En el ejército de al-Nasir formaban soldados de diversos orígenes, por ejemplo, unidades mercenarias turcas, los famosos agzaz, arqueros de élite infalibles con sus arcos guzzi; también se encontraban los guerreros de la guardia negra, núcleo duro del ejército almohade y siempre dispuestos a morir por su líder o por el islam. El cuerpo principal del ejército almohade lo constituían una suerte de unidades más o menos profesionalizadas con soldados provenientes de todos los rincones de ese vasto imperio. Mauritanos, bereberes, tunecinos, libios, egipcios, senegaleses o los propios andalusíes daban una idea sobre la mezcolanza de aquel contingente bélico.

En 1211 el ejército almohade cruzaba el estrecho de Gibraltar para acuartelarse en Sevilla, la capital administrativa de al-Ándalus; durante meses se estuvo abasteciendo y organizando de la forma más adecuada. Los guerreros de Alá se entrenaban minuciosamente a la espera de un combate que ya se antojaba formidable. En ese tiempo se enviaron algunas columnas a los puntos estratégicos de la frontera con el fin de recabar todos los datos posibles sobre el enemigo. Pronto llegaron noticias sobre las intenciones del papa Inocencio III para declarar la Santa Cruzada sobre los musulmanes; estas nuevas, lejos de amilanar a los hombres de al-Nasir, provocaron encendidas soflamas fundamentalistas que animaban a la lucha total contra el infiel cristiano. Se avivaron, de ese modo, los preparativos bélicos y a principios de 1212 el ejército almohade se mostraba perfectamente engrasado cara a los futuros acontecimientos. Una vez pertrechado el inmenso contingente, al-Nasir dio la orden de iniciar la marcha hacia Sierra Morena. Las primeras vanguardias tomaron posiciones ya mediada la primavera. El plan original del Califa consistía básicamente en esperar la llegada del ejército cruzado, confiando en el cansancio que, a buen seguro, el tránsito por la llanura manchega ocasionaría entre los hombres de la Santa Cruzada cristiana. Como ya he referido en páginas anteriores, los cruzados encontraron los pasos oportunos que les permitieron adentrarse por la serranía andaluza.

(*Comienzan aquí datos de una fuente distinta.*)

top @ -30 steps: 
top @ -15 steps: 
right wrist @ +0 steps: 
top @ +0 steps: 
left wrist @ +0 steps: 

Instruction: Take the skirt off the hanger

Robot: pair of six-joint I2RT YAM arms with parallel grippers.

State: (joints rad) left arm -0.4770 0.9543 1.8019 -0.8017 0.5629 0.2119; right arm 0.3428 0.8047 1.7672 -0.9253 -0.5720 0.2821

El 16 de julio de 1212 se produjo un tremendo choque armado que dio como resultado una severa derrota para los almohades. Los cristianos por su parte, con más o menos la mitad de efectivos que sus oponentes, habían conseguido con un único golpe suprimir cualquier tipo de amenaza almohade, además del práctico desmoronamiento de aquel imperio musulmán. Al-Nasir muy afectado por lo sucedido en las Navas de Tolosa se retiró a Marrakesh donde falleció al año siguiente víctima de los excesos, acaso intentando olvidar tanto desastre. Su heredero Yusuf II sólo pudo gobernar al-Ándalus nominalmente hasta 1223. Finalmente, el poder almohade se desintegró dando paso a una nueva etapa de reinos de taifas; algo a lo que al-Ándalus estaba, por desgracia, muy acostumbrada. Los almohades aún resistieron en el norte de África hasta 1269, momento en el que otra dinastía musulmana, los benimerines, tomaba las riendas de esa parte tan convulsa del planeta. Mientras tanto, en la península Ibérica se consolidaba el reino nazarí de Granada.